Somewhere below are a line with "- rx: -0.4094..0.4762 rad" and a later line with "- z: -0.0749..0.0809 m". Output exactly those lines and all lines between them.

↓

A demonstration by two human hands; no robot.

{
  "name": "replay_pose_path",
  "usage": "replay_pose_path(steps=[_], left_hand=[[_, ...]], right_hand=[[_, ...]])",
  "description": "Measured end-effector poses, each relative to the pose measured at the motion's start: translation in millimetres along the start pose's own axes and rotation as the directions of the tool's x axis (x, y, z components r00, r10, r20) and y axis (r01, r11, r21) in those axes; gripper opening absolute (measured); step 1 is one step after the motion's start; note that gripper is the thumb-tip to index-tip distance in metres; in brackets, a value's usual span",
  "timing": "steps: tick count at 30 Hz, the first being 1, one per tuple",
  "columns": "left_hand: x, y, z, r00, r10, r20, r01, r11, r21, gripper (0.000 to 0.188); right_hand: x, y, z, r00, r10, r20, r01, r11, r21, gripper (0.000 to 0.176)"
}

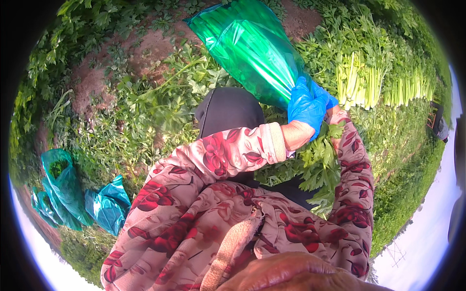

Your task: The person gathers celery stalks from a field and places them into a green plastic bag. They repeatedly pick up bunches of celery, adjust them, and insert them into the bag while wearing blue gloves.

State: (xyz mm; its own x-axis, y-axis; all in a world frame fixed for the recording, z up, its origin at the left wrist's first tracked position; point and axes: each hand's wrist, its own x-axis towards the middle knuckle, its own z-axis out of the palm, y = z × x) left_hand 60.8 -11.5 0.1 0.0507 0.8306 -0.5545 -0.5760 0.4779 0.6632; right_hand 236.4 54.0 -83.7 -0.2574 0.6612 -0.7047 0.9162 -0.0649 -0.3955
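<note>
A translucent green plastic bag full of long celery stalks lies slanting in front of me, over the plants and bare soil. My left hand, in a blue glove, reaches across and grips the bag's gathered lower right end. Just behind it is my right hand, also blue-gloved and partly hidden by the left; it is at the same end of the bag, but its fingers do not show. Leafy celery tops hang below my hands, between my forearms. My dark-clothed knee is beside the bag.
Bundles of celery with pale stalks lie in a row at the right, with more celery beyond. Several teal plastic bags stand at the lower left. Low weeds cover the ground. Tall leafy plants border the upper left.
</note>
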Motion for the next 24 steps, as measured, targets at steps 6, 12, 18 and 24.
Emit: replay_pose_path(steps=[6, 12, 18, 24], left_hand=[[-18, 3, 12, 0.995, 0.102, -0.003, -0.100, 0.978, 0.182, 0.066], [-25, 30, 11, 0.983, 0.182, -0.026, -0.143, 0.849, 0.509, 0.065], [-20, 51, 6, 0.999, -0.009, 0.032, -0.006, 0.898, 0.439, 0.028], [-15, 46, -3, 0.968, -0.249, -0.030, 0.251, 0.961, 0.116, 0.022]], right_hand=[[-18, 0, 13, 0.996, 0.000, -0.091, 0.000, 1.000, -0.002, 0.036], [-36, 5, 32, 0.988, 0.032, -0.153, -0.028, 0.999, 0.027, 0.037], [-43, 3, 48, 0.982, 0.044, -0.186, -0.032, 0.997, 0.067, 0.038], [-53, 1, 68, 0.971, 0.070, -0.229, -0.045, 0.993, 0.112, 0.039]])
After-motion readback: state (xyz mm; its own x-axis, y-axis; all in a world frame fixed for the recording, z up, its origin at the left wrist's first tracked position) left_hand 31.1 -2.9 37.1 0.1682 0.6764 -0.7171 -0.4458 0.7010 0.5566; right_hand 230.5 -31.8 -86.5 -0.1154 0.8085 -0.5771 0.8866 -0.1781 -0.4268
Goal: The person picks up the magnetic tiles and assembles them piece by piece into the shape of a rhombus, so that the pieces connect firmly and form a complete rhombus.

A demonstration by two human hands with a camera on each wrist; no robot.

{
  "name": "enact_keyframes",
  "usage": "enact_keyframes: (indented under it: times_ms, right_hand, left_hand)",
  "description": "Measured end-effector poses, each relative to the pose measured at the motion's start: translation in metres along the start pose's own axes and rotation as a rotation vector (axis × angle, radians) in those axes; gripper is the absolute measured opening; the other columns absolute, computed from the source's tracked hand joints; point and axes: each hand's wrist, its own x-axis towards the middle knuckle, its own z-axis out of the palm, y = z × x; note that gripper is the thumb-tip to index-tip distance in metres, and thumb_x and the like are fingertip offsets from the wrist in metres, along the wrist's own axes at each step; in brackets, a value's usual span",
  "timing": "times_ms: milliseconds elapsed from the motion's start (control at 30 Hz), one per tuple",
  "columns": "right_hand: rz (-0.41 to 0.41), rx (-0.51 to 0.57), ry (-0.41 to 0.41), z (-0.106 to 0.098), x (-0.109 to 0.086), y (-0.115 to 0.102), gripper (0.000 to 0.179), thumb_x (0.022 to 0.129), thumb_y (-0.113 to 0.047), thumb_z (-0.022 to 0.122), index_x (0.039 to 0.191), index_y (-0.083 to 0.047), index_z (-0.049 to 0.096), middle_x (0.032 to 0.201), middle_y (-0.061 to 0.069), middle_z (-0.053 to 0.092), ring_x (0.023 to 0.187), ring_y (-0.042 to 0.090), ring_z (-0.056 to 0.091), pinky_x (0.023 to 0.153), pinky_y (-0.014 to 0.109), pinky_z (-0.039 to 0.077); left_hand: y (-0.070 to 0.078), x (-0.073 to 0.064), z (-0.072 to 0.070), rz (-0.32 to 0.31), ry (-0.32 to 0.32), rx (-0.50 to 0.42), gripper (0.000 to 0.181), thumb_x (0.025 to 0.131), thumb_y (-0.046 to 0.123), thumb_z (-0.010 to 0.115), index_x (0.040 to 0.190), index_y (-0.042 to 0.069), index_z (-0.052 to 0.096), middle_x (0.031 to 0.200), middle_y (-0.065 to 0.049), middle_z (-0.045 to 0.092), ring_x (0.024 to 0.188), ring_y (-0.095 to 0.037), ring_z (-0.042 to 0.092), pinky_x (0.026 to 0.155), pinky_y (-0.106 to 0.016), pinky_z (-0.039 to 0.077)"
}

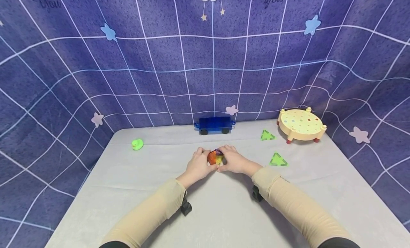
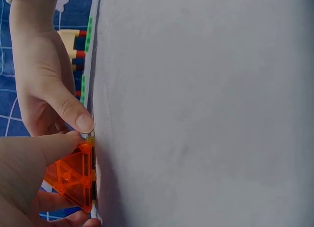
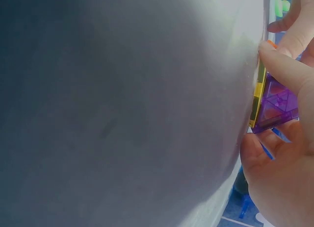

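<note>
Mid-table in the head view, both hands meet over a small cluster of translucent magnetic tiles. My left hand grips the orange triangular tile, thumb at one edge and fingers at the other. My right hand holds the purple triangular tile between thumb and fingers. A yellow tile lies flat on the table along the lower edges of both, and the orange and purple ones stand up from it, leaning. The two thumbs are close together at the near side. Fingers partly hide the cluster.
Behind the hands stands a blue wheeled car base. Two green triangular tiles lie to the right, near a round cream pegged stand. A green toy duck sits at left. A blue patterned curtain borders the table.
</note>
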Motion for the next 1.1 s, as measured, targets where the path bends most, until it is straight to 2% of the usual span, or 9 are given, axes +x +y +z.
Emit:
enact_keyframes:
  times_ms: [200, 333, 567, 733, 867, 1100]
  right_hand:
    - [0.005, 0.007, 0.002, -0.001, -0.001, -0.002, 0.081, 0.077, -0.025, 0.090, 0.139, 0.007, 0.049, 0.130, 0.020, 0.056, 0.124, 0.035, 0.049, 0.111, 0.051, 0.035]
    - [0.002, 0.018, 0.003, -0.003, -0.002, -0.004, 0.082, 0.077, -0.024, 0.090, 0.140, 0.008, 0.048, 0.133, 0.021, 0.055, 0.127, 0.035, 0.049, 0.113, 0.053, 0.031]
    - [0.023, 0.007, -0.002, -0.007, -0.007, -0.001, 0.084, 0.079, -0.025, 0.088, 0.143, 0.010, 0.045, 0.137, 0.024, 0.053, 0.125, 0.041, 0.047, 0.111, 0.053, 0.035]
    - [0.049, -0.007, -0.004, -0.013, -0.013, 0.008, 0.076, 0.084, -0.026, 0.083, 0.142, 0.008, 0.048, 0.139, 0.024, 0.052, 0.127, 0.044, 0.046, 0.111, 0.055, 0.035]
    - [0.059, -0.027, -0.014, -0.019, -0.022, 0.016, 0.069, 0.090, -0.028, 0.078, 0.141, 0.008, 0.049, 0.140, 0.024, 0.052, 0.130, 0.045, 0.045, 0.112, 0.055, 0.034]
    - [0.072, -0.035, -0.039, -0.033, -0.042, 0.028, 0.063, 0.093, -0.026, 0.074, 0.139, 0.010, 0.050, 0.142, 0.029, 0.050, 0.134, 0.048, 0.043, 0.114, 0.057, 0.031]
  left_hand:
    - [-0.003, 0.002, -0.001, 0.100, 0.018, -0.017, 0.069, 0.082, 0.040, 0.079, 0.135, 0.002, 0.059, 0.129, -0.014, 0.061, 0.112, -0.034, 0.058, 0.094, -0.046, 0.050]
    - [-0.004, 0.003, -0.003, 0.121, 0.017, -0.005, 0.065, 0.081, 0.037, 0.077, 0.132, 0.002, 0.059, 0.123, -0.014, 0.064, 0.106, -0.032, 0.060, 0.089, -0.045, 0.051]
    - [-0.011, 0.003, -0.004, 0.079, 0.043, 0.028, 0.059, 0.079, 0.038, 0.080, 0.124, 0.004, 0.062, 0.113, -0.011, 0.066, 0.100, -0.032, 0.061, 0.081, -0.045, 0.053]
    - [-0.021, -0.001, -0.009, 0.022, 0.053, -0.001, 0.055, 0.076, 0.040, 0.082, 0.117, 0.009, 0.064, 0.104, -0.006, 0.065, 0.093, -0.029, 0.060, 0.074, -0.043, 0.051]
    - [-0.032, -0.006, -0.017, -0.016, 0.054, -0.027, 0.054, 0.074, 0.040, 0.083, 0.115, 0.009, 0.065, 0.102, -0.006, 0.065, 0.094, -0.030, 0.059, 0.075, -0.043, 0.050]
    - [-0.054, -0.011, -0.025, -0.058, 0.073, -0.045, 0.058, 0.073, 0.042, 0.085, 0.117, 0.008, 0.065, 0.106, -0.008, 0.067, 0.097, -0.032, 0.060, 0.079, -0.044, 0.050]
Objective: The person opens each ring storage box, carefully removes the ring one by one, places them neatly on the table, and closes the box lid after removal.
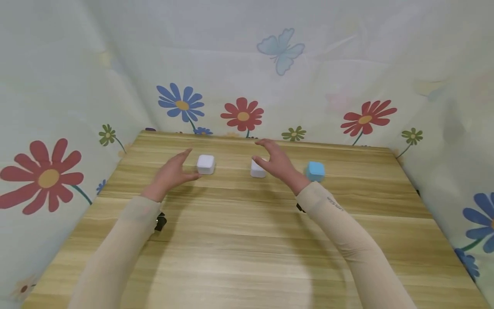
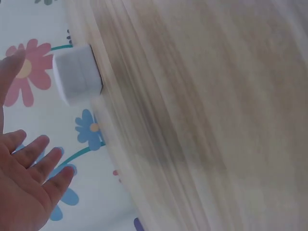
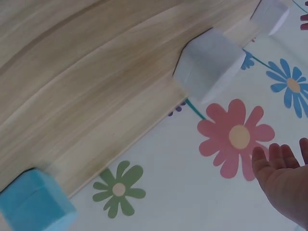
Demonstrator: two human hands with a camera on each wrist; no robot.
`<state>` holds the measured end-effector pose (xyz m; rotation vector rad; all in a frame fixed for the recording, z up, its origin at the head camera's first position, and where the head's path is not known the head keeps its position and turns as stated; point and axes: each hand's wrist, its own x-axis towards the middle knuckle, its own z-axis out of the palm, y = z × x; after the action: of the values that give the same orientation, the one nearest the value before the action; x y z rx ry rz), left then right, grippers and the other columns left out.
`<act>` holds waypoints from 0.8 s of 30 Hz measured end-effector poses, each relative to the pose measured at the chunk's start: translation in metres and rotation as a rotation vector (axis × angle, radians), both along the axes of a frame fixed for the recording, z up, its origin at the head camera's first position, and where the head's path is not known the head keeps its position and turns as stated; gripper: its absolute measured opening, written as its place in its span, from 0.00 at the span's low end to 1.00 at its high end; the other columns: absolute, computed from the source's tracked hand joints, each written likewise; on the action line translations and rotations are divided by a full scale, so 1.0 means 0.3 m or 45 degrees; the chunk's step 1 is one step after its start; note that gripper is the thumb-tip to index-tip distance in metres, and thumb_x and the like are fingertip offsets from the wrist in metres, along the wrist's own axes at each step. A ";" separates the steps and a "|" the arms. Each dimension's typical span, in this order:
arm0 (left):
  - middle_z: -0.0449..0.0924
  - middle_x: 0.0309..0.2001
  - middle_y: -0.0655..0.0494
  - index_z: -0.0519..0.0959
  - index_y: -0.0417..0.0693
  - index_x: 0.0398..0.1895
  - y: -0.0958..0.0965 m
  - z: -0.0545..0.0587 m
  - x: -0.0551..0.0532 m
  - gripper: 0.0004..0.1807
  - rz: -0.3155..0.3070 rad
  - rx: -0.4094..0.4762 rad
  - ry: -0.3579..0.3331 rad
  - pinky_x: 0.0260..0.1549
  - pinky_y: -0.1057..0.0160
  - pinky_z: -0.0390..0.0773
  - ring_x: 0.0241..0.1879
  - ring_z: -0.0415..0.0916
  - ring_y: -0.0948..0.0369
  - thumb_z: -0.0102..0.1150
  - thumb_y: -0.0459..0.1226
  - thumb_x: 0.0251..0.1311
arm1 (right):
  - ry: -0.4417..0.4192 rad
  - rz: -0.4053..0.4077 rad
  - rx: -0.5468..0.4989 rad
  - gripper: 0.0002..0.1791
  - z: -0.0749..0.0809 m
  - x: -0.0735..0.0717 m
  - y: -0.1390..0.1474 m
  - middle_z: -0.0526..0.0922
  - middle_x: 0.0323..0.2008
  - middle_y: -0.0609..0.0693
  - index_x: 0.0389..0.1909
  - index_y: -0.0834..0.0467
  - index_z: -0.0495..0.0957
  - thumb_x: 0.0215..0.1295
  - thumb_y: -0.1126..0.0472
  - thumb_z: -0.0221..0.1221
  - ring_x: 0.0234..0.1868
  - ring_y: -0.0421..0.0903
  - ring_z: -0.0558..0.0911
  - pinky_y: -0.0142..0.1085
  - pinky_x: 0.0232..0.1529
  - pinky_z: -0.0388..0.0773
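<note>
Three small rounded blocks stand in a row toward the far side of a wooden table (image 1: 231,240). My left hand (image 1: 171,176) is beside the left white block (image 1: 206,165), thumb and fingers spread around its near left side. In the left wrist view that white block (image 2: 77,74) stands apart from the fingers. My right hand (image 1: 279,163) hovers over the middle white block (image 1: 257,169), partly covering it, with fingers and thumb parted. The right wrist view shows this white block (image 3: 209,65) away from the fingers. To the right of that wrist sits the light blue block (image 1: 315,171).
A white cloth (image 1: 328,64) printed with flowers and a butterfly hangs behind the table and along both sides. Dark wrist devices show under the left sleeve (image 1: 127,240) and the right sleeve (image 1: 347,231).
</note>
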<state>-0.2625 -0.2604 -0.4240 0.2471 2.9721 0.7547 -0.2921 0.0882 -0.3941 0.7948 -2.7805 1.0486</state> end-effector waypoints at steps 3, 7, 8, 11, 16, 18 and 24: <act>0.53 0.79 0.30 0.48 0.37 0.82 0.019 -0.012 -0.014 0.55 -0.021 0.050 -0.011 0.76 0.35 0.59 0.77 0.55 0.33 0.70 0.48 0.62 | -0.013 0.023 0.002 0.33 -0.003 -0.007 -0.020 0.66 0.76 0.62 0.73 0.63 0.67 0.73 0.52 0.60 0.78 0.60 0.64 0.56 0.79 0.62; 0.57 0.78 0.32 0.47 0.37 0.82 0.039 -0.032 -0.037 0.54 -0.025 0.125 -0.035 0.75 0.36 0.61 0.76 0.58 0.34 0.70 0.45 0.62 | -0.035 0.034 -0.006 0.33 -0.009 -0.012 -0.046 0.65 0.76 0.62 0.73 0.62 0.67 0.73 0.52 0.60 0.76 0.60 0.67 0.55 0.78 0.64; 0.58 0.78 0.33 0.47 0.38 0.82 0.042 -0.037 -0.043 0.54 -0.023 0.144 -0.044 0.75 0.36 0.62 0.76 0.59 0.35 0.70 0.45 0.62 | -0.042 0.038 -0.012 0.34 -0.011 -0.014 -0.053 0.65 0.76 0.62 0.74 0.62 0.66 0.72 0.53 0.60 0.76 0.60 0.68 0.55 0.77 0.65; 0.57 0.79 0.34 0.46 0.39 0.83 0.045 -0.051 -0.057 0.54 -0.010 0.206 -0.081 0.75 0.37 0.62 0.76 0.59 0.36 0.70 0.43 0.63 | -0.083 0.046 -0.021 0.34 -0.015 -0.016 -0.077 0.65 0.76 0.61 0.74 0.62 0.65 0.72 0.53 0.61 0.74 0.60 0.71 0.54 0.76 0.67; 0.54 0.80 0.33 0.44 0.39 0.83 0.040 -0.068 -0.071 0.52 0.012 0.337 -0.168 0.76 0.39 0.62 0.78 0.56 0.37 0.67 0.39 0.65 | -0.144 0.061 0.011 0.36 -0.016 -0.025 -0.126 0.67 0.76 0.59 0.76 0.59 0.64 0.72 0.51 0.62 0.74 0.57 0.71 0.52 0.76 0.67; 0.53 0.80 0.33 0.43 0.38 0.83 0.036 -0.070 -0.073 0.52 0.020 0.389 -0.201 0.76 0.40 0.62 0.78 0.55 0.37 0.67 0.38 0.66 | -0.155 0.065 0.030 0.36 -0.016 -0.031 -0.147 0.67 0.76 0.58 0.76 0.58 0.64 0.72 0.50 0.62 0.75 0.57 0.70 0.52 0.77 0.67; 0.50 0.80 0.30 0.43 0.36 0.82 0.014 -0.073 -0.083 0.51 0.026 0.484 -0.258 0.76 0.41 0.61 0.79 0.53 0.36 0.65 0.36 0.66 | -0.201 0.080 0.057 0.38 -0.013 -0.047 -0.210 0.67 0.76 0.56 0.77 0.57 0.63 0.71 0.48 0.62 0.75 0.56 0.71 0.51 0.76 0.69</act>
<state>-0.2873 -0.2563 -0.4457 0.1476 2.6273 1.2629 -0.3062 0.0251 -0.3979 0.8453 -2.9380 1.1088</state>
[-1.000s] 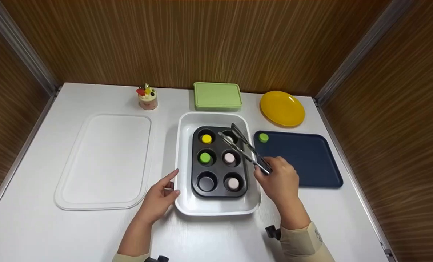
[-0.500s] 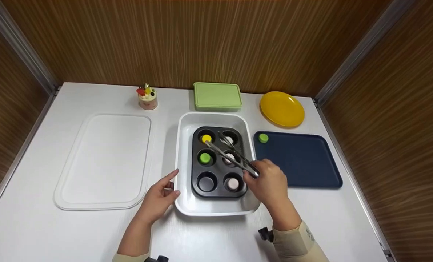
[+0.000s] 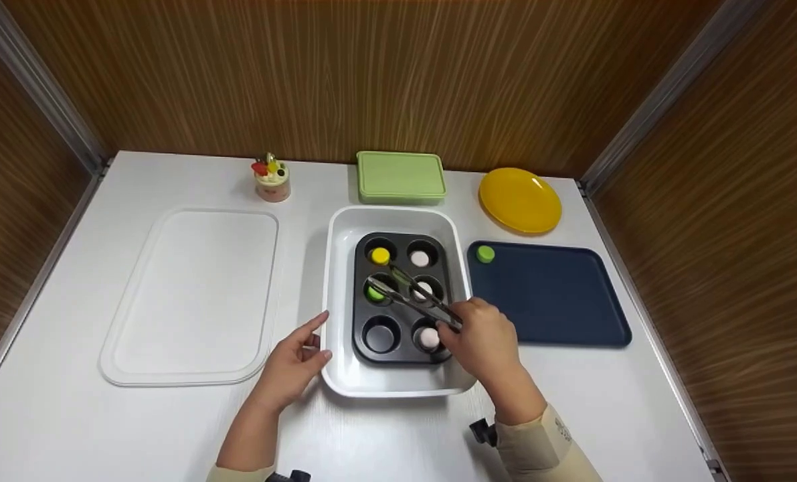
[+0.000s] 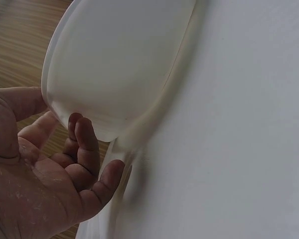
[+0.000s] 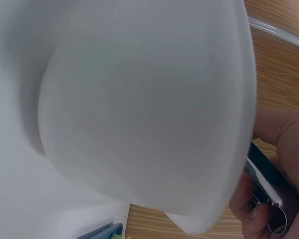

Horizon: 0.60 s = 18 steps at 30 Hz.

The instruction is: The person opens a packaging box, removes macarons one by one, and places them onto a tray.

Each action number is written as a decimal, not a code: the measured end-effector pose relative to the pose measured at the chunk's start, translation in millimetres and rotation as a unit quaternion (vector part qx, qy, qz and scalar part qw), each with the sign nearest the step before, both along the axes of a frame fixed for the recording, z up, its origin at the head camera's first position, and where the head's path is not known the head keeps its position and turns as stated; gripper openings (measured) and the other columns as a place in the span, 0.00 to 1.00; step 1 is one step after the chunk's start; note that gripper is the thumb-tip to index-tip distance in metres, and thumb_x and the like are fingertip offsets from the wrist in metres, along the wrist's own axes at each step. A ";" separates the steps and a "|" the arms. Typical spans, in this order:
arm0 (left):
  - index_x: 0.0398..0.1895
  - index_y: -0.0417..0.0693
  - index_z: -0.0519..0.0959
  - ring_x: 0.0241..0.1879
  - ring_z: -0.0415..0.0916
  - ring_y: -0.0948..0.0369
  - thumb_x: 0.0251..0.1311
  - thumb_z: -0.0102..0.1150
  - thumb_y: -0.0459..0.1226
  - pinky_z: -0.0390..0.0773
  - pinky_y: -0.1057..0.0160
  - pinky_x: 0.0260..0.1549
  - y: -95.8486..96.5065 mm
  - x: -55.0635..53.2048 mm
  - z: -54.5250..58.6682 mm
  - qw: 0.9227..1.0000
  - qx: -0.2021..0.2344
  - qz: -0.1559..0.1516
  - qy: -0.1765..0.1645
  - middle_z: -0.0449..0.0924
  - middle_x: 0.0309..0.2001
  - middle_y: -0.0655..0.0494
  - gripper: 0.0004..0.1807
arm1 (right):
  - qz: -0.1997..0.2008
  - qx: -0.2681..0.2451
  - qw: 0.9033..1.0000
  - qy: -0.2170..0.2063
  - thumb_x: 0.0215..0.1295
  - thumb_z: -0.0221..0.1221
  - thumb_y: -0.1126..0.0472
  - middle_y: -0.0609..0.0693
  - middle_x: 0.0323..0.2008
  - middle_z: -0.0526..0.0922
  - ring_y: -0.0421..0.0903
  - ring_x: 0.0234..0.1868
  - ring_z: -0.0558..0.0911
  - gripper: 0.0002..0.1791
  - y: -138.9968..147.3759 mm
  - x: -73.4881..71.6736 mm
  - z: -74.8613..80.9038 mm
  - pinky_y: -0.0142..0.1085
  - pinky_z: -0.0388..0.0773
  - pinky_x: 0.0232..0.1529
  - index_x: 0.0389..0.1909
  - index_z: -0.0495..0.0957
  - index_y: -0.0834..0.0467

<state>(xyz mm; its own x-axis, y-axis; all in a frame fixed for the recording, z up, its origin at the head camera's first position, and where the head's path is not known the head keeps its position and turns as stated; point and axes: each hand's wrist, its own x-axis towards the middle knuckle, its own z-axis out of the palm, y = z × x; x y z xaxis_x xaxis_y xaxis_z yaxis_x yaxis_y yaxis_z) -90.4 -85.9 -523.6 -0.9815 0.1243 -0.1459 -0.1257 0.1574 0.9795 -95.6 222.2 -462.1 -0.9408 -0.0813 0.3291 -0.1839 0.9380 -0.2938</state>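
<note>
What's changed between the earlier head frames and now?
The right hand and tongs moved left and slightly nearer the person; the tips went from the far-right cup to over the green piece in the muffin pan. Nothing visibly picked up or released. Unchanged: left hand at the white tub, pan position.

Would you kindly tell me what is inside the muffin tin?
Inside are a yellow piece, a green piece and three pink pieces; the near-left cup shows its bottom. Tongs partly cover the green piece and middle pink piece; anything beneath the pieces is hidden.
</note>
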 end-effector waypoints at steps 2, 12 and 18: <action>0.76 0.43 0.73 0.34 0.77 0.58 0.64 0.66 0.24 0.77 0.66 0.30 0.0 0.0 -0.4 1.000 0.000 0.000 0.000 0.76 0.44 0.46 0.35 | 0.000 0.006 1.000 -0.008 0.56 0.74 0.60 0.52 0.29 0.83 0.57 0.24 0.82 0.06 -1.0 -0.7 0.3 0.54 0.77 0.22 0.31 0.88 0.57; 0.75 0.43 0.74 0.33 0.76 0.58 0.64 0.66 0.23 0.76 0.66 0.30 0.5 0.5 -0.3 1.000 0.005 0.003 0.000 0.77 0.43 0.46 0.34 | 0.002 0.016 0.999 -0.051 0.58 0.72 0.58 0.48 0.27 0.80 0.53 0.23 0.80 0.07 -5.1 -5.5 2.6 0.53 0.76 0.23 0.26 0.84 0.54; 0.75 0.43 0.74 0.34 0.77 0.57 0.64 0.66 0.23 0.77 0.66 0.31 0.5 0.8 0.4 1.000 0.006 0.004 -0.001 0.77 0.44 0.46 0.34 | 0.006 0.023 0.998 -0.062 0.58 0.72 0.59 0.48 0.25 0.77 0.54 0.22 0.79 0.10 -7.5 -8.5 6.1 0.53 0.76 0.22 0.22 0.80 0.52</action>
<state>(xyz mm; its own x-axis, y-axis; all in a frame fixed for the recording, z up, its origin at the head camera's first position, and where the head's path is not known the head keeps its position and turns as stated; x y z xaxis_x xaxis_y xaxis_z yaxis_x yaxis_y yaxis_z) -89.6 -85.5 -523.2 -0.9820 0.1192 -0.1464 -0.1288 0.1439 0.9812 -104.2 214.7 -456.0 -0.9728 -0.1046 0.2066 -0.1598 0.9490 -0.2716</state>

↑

SOLUTION TO THIS PROBLEM
  - rx: -0.4094..0.4762 rad
  - ry: -0.3579..0.3331 rad
  - pinky_x: 0.0260..0.1549
  - pinky_y: -0.1057..0.0160
  - pinky_z: -0.0390..0.0773
  - ring_x: 0.0241..0.1879
  - ring_z: -0.0415..0.0916
  - ring_y: -0.0948..0.0369
  - thumb_z: -0.0102..0.1150
  - thumb_y: -0.0459..0.1226
  - thumb_x: 0.0251..0.1311
arm1 (right):
  - ry: -0.4417..0.4192 rad
  - rz: -0.4053..0.4077 rad
  - rx: -0.5468..0.4989 rad
  - gripper: 0.0002..0.1791
  - z: -0.0749..0.0809 m

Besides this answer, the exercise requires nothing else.